Exercise description → For the listing below, give the count of lines containing "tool", and no other text.

Available data →
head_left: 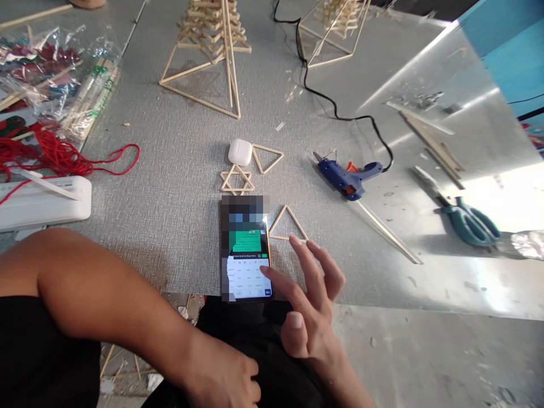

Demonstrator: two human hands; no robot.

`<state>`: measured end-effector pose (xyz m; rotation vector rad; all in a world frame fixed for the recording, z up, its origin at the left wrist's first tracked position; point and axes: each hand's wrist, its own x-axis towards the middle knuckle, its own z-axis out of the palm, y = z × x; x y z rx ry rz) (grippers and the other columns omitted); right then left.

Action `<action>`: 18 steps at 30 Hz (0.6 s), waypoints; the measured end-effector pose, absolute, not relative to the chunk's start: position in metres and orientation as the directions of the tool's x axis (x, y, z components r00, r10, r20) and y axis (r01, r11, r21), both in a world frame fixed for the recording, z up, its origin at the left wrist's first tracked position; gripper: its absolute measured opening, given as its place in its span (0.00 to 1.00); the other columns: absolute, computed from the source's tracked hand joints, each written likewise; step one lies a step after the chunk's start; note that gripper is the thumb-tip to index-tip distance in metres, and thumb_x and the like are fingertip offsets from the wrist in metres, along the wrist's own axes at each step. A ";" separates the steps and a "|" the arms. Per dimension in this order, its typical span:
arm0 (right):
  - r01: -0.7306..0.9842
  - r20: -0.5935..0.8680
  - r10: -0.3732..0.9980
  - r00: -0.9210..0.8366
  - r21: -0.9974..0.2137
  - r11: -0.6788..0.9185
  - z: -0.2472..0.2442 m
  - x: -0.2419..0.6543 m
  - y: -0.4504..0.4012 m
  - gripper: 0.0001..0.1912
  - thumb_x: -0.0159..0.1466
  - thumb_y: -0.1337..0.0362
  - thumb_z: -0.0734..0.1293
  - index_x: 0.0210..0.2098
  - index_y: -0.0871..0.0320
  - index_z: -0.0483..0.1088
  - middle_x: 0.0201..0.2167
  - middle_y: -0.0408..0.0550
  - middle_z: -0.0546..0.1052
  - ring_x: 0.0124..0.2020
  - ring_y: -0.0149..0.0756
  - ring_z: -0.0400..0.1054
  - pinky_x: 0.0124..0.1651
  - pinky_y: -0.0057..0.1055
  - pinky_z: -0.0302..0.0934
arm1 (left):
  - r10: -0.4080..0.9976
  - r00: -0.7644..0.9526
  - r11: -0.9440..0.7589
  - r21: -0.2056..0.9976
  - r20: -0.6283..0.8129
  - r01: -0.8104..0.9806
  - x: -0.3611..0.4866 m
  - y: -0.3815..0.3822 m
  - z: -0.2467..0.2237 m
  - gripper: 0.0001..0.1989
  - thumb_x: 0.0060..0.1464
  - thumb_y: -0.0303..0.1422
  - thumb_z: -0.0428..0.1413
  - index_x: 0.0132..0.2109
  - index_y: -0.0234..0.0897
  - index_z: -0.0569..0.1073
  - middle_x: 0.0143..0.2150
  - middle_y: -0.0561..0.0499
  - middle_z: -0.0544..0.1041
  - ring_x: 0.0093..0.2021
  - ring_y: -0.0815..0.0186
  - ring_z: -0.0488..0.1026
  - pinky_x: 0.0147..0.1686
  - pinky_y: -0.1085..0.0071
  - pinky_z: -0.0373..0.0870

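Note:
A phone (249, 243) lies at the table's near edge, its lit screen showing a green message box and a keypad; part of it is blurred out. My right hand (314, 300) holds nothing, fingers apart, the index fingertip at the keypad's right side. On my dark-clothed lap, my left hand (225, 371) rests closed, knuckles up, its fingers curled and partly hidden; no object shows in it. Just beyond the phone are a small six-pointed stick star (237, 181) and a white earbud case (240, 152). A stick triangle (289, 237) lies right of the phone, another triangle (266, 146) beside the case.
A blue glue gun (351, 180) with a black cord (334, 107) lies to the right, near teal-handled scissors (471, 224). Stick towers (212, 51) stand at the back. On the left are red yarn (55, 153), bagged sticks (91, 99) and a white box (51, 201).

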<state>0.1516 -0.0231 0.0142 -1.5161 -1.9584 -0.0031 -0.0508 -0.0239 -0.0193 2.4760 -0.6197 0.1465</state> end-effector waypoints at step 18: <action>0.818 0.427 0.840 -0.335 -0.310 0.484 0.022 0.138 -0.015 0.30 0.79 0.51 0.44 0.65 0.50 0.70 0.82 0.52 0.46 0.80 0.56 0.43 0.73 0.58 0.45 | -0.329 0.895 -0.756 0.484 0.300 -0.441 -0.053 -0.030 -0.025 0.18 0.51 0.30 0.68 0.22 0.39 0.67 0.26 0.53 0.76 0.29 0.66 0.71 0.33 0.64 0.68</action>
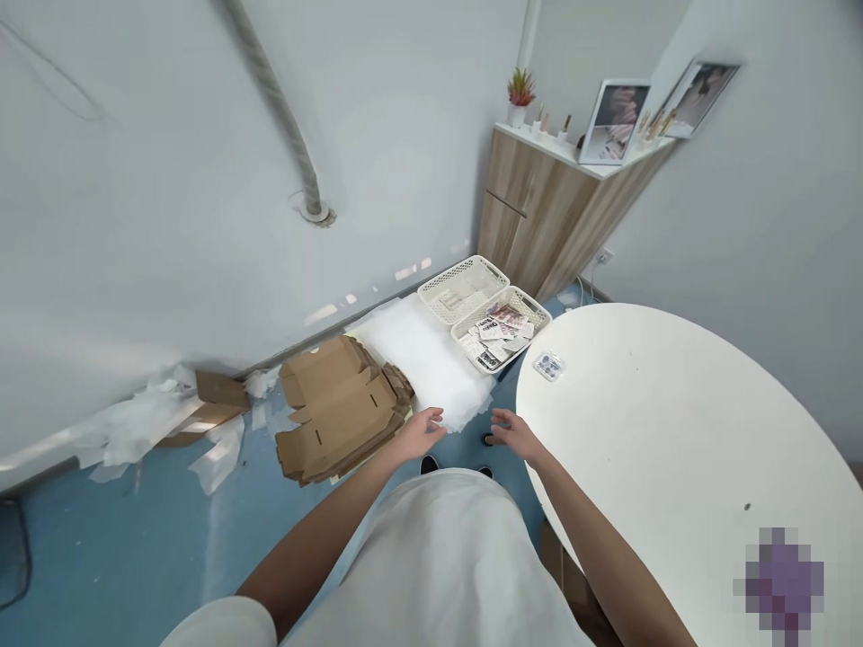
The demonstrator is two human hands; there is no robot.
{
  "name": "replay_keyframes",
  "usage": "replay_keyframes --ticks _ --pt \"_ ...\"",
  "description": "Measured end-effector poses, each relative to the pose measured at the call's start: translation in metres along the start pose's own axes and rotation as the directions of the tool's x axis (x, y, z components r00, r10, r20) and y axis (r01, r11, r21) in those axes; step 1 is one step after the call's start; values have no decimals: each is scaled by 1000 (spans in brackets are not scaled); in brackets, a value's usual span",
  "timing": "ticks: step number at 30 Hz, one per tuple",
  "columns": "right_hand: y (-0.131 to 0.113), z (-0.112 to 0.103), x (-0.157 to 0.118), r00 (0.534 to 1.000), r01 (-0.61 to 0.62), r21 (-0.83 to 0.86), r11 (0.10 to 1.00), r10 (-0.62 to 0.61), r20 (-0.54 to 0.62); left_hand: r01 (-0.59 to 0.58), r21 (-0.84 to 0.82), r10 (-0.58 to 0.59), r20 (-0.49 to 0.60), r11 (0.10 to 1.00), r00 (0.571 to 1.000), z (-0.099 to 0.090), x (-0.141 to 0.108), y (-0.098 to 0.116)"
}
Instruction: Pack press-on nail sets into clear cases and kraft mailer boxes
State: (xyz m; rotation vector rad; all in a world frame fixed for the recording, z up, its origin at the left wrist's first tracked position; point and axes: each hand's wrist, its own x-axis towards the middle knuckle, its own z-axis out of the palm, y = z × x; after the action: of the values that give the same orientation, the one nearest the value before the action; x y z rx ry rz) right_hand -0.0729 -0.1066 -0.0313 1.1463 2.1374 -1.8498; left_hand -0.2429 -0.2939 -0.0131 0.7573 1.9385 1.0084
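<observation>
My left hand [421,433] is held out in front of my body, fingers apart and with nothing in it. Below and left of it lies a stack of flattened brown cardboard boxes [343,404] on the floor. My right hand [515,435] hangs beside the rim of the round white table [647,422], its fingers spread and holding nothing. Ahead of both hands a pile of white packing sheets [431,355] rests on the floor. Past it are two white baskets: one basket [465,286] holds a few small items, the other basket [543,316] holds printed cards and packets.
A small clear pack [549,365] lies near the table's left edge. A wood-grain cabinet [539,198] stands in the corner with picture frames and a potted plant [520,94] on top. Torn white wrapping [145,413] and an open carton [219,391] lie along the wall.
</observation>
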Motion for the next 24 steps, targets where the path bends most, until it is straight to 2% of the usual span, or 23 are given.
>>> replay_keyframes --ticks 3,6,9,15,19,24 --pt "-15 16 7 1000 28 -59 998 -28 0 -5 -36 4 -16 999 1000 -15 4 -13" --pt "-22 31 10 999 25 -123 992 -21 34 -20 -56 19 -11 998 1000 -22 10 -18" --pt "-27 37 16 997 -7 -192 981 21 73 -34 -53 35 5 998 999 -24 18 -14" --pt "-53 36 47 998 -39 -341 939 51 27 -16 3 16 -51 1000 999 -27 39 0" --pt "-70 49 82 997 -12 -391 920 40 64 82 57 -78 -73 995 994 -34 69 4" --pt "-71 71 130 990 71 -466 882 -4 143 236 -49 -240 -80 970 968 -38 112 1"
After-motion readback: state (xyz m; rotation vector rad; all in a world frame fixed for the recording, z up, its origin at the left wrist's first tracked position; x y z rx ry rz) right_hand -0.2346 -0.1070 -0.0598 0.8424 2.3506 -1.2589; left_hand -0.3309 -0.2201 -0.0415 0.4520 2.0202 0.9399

Exercise output → 2